Over the years, I have watched several companies; both big and small close shop due to unforeseen business challenges. I have seen giant companies disappear just because of a single change in trend or government policy. Now while I do not intend to list such companies that went down the road; it’s my ultimate aim to draw out the lessons learned from such companies going out of business.
Now why do companies go out of business? What are the warning signs of bankruptcy? What lessons can be drawn from companies going out of business? Well, I will suggest you read on.
I think it’s worthwhile you know that I will strictly be focusing on the lessons learned from companies going out of business. If you are more interested in knowing the causes of business failures or bankruptcy; the articles below will be of help.
Four Essential Lessons from Companies Going Out of Business
Lesson one. No company is infallible
The bases of lesson one was formed when before my very eyes; big companies that commanded respect filed for bankruptcy. Those who witnessed the global financial meltdown of 2008 woke up one day to be greeted with the news that companies presumed infallible were filing for bankruptcy. Examples of such companies were Merrill Lynch and Lehmann Brothers. Even several billionaires were reported to have committed suicide because they couldn’t bear the loss.
Now why did these companies fail? These companies commanded respect; they had the capital base and public patronage. Yet, they failed. The reason they failed wasn’t because of insufficient funds; they didn’t fail because the stock market crashed. They failed because they got arrogant and threw caution to the wind. These companies failed because they thought they were infallible; they believed they were immune to change.
This brings me back to my lesson number one: No company or business is infallible. The fact that you successfully executed a deal or you are a successful entrepreneur doesn’t eliminate the odds that you might fail in your next venture. No human or human controlled entity is immune to failure. Whether you are starting a business from scratch or you are building a business; always respect the odds. Play with intelligence and a little bit of caution; it will save you in the long run.
Lesson two. Going out of business doesn’t mean extinction
“Never reinforce failure; never marry a losing hand.” – The Mafia Manager
I recently wrote an article highlighting the spectacular business failure of successful entrepreneurs and how to handle business failure. Sometimes, things happen unexpectedly; which might result to failure.
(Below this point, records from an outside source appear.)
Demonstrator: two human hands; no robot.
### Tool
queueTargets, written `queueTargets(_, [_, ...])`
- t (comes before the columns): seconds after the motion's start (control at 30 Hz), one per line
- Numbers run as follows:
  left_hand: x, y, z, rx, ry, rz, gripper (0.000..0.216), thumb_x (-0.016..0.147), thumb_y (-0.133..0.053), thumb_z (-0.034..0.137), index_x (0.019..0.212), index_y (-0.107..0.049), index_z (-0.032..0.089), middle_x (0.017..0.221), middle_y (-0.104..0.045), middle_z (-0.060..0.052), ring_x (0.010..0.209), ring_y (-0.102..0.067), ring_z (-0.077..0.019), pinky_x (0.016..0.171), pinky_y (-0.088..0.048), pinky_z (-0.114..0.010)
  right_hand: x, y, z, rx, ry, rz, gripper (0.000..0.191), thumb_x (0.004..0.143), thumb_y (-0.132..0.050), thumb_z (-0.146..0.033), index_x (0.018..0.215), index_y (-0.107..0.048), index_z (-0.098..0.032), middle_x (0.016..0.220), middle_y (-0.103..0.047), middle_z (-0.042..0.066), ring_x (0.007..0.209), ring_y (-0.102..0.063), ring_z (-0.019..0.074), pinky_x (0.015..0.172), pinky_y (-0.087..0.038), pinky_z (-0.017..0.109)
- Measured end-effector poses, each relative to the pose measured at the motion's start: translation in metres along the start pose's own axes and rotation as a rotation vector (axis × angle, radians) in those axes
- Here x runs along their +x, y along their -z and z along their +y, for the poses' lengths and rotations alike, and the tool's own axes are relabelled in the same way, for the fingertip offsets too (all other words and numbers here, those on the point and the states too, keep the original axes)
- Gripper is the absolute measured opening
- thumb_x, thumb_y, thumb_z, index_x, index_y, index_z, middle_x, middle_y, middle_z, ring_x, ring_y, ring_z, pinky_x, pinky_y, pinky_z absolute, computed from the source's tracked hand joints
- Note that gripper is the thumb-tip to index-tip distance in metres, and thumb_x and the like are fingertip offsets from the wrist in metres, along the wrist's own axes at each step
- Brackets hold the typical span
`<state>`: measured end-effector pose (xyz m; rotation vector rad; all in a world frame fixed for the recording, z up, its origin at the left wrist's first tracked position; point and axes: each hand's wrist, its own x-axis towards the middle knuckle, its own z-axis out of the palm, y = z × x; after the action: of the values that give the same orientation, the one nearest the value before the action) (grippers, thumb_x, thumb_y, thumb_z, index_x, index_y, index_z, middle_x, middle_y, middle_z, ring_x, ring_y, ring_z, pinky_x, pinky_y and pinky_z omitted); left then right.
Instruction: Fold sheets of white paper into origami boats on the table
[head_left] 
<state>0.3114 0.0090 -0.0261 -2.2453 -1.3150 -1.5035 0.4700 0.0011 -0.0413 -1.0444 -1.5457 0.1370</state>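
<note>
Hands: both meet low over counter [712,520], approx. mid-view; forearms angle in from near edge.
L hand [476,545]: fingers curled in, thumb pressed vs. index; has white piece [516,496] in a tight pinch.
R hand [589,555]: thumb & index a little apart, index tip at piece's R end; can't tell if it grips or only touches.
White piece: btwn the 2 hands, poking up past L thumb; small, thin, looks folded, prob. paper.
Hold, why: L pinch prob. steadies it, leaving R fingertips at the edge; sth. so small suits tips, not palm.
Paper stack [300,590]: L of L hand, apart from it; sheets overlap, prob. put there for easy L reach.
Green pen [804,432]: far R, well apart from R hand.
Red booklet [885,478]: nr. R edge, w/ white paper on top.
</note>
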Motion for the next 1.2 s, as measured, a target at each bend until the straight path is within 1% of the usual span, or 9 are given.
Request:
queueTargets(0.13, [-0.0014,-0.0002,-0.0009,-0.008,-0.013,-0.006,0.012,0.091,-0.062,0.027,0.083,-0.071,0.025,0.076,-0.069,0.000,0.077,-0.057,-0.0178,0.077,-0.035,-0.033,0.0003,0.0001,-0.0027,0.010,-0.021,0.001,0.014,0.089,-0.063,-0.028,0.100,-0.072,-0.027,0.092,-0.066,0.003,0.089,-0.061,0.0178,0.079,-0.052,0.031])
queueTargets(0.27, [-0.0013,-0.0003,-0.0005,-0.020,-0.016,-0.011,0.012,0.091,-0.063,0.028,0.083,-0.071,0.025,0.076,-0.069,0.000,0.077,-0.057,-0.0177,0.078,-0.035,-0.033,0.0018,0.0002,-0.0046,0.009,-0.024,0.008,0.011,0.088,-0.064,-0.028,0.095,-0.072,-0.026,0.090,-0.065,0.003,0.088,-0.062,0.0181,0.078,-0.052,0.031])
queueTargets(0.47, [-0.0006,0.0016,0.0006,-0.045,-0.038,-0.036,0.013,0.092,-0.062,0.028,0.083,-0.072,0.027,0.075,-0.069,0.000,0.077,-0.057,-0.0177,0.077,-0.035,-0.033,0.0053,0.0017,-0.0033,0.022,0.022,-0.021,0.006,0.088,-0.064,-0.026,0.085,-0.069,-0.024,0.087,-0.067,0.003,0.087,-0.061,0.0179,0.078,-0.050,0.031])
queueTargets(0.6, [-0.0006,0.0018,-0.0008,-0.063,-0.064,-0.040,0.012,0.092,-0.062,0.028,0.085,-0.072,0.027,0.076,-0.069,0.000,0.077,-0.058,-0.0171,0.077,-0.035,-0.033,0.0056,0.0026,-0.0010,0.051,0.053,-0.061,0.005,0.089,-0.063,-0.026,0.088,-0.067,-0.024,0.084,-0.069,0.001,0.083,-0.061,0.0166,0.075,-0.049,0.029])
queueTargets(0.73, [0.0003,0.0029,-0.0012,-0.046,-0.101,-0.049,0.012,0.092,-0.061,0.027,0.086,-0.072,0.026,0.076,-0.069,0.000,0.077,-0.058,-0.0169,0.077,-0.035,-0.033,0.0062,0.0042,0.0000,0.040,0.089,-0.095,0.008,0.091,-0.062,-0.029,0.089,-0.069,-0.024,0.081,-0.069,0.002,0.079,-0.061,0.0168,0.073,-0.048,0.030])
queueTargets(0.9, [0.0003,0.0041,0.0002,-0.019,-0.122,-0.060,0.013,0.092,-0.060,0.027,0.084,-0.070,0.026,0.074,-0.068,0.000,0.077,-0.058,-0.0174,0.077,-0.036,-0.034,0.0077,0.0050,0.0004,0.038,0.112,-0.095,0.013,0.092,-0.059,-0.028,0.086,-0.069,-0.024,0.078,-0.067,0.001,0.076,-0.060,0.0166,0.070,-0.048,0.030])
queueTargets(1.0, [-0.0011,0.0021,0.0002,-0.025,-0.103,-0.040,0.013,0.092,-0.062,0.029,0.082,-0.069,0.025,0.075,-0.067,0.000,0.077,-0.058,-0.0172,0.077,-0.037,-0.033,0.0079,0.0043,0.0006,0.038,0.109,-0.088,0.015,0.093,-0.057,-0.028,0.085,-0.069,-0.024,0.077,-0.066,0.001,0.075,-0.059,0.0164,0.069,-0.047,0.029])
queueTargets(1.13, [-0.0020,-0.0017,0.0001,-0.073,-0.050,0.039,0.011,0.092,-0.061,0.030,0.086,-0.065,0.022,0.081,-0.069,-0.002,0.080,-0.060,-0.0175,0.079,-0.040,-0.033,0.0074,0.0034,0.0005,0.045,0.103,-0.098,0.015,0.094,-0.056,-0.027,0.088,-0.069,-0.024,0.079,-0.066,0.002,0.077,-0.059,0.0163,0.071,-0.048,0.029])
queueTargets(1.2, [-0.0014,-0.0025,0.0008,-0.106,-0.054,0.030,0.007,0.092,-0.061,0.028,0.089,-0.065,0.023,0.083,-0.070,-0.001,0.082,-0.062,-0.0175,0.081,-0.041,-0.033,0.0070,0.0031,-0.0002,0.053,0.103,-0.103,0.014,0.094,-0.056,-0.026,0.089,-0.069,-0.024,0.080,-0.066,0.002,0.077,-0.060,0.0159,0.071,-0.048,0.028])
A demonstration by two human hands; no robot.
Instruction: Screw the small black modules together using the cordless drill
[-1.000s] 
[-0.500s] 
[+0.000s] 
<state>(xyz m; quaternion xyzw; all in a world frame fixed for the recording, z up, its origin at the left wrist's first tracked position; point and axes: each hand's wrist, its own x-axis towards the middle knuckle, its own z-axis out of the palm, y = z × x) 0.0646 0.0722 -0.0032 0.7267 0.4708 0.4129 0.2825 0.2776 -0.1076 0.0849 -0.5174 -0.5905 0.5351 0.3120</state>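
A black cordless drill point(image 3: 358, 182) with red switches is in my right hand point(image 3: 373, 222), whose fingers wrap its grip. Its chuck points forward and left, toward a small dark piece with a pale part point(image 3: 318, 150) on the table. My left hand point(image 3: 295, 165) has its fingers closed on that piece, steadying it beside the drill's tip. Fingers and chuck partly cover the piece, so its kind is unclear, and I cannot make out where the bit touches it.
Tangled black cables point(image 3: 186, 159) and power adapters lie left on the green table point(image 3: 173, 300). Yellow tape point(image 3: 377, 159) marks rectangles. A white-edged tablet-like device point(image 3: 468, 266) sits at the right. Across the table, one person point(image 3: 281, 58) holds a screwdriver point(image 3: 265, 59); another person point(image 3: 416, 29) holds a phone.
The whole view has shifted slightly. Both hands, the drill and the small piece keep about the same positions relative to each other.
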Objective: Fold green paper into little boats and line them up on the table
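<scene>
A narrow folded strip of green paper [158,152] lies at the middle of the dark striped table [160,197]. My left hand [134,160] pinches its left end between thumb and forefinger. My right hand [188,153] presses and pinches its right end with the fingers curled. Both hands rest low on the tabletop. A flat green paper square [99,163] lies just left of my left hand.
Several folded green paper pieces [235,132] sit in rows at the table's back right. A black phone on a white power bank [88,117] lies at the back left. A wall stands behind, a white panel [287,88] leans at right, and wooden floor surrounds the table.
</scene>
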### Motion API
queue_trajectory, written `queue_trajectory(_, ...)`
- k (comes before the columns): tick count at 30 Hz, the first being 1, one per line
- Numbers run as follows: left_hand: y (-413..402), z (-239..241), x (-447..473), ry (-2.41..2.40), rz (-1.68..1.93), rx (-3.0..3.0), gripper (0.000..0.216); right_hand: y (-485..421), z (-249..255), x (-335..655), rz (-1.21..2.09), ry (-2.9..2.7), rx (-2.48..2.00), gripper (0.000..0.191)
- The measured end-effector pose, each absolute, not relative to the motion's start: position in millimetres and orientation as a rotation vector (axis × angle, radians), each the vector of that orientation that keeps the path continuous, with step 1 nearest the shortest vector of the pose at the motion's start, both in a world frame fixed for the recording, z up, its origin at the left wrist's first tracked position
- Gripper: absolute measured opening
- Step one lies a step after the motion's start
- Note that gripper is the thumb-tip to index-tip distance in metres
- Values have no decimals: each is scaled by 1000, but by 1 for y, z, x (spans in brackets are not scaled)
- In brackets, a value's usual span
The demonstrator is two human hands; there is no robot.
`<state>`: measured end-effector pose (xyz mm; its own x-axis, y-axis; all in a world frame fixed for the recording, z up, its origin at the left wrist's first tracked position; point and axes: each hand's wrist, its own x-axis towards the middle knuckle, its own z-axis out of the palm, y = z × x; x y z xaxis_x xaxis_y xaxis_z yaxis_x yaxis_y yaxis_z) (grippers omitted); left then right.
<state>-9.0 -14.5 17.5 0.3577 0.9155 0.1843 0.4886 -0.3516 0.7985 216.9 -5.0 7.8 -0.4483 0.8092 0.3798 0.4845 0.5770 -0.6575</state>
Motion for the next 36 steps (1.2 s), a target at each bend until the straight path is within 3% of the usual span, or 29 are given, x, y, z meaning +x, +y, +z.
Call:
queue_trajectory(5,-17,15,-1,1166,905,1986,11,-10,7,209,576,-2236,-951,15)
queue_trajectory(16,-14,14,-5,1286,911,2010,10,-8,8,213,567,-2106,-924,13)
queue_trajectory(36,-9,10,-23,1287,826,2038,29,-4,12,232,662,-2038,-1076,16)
But I want to emphasize that failing in business doesn’t mean being extinct in business.
The ability to bounce back to success from failure or bankruptcy is what makes you a seasoned entrepreneur. Being down doesn’t mean being out. It’s only an opportunity to start over again more intelligently. You can bounce back from failure stronger and better than ever; it all depends on your mindset. If you say it’s over; it is. But if not, then you are still in the game.
One of my business role model “Donald Trump” was once in a personal debt of $1billion and a corporate debt of $9billion but he pulled himself and his corporation out of the mess. If he can do it; I don’t see why you can’t repeat the feat.
Lesson three. Success doesn’t happen overnight; so also does failure
“Men stumble on stones, not mountains.” – The Mafia Manager
Most people wake up only to be told that a company has gone out of business and they wonder how fast things happen. But in reality; things don’t just happen. Just as success requires a process; so also does failure. Failure show fore signs but most entrepreneurs and managers don’t heed these warning signs; they wait until it’s too late and then they begin to make frantic efforts to save the company.
Companies don’t go broke overnight; they don’t go out of business suddenly, it’s a gradual process that builds over time. Titanic did not sink overnight; it began with a leak and from there things went out of control. The lesson here is this; don’t wait till it’s too late before implementing some corrective measures.
4. Never ignore a broken system
“Extreme problems often require extreme solutions.” – The Mafia Manager
It’s often said that a small sink can sink a great ship; and that’s the truth. The Titanic was not destroyed by a bomb; it sank as a result of a leak. So also it is in business. The smallest or often ignored unit of your business can bring your entire company down.
Never ignore a broken system no matter how small and unserious it may seem; it may be the beginning of your business failure. If you notice that your customers have exceeded their credit line and it is affecting your business cash flow; take drastic action.
If you have a customer complaint; deal with it as quickly as possible. If you have a bad employee; take disciplinary measures or better still, fire him or her. If you smell a rat in your business; deal with it with a sense of urgency. Never procrastinate addressing a broken system because business problems tend to become more expensive the more they linger on.
“If you see a snake; just kill it. Don’t hire a committee on snakes.” – Henry Ross Perot
As a final note, these are the four lessons I learned from companies going out of business. One of my mentor said that “life is funny when it’s happening to someone else” and it’s the truth. But all the same, try to learn from the mistakes of other businesses and entrepreneurs because it’s less painful to learn that way.